▸ What you are asked to do:
Scan the records for the string "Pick", then copy each line that has it.

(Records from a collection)
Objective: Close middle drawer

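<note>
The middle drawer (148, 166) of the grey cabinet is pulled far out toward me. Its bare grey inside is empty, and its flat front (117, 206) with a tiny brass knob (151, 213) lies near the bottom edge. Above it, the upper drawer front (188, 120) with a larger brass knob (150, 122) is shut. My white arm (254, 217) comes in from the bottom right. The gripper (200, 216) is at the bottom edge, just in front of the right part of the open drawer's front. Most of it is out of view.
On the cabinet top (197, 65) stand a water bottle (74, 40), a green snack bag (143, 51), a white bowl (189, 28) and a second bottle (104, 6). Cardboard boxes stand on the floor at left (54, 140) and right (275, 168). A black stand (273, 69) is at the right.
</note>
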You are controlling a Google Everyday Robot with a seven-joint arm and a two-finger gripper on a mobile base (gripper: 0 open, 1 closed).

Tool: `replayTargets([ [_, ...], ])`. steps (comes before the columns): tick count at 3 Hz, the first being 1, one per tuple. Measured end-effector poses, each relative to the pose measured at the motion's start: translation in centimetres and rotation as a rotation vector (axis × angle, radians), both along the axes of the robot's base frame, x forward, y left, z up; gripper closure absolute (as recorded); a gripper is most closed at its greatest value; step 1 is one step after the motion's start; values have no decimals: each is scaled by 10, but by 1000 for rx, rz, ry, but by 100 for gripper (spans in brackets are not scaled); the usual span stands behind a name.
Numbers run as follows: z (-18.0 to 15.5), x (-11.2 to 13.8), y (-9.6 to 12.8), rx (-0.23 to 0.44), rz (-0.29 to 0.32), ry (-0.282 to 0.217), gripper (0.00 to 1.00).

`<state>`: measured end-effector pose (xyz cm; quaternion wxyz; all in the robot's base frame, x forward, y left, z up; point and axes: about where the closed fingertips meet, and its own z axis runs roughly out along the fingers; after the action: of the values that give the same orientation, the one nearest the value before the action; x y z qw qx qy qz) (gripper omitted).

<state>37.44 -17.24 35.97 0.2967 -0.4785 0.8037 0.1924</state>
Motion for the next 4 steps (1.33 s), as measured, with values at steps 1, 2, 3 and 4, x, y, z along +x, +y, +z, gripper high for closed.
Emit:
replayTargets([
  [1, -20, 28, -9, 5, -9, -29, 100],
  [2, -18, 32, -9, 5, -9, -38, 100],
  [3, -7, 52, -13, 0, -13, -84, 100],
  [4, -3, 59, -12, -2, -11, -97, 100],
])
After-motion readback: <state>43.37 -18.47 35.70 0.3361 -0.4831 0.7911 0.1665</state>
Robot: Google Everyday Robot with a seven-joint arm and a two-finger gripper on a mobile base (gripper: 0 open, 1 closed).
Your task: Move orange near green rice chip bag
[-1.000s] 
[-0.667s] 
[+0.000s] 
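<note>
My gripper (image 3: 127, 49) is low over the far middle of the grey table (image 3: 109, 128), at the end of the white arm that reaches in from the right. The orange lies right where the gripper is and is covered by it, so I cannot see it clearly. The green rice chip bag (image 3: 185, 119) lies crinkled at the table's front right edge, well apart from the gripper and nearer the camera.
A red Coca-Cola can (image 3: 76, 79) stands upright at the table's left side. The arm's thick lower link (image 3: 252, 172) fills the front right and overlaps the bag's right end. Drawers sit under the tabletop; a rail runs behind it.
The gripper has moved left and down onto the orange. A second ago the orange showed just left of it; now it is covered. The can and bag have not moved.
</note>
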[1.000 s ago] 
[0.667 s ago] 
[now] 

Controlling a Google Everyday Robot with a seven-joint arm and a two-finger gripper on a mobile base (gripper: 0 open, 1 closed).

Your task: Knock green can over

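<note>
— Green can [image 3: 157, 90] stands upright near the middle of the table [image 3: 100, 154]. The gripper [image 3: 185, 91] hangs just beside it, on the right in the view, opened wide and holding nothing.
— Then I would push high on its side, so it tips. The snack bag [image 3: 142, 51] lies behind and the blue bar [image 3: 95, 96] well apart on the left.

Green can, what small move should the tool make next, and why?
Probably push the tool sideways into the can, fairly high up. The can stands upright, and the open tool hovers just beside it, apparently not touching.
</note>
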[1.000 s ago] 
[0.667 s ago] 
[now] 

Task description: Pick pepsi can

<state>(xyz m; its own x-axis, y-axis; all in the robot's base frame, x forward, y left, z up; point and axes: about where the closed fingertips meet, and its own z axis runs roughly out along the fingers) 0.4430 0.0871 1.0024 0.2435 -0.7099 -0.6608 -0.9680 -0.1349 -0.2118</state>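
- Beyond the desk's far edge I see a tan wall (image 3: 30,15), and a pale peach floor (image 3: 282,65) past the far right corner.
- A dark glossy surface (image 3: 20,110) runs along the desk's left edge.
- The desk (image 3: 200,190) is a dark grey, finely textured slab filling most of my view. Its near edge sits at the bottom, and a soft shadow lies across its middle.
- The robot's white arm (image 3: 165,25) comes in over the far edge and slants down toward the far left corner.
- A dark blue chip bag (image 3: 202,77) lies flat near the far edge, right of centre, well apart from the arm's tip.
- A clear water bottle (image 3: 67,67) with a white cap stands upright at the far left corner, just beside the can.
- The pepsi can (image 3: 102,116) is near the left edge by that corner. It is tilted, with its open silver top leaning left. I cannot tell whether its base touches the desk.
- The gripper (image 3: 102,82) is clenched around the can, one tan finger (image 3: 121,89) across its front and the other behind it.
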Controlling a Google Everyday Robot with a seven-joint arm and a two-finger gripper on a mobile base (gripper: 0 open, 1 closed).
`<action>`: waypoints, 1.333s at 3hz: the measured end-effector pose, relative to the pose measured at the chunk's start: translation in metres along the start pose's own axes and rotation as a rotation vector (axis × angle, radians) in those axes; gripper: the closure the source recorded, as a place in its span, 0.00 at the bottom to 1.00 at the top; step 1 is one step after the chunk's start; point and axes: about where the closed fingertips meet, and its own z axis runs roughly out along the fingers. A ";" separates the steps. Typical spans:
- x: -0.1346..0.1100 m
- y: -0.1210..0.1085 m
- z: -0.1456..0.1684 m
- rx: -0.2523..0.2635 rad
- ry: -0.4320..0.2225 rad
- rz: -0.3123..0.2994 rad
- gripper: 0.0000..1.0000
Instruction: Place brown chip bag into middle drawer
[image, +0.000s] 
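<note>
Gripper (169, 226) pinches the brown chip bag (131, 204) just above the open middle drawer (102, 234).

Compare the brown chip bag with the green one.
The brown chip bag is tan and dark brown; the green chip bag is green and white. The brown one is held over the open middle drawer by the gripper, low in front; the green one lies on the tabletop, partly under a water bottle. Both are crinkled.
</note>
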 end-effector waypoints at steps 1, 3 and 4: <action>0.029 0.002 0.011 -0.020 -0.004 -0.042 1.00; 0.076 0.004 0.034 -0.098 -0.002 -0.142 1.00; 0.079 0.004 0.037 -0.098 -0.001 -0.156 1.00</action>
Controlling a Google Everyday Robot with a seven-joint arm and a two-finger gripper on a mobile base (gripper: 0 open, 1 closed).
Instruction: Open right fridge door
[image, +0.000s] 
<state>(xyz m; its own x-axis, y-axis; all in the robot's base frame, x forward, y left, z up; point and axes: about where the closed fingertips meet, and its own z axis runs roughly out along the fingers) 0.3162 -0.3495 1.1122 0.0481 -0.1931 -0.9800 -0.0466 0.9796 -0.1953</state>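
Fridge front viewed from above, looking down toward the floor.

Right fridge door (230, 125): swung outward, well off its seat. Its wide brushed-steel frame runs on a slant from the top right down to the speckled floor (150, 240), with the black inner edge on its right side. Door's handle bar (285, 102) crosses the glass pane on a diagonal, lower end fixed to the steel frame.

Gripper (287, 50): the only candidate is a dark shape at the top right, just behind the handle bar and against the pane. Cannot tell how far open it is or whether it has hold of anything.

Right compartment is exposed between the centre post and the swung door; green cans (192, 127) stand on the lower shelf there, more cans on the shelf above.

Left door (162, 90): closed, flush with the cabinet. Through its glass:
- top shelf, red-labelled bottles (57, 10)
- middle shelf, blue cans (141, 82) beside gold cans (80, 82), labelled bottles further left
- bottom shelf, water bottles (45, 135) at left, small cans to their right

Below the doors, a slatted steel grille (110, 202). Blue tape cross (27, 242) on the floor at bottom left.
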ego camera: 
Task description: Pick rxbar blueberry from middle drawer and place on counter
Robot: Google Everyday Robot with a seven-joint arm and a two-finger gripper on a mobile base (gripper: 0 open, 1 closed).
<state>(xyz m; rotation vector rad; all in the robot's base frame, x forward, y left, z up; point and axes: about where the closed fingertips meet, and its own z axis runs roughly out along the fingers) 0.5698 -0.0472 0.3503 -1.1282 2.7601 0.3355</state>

▸ Result of this exercise:
Task description: Pick pepsi can
Task description: Pick rxbar blueberry from middle drawer and place on counter

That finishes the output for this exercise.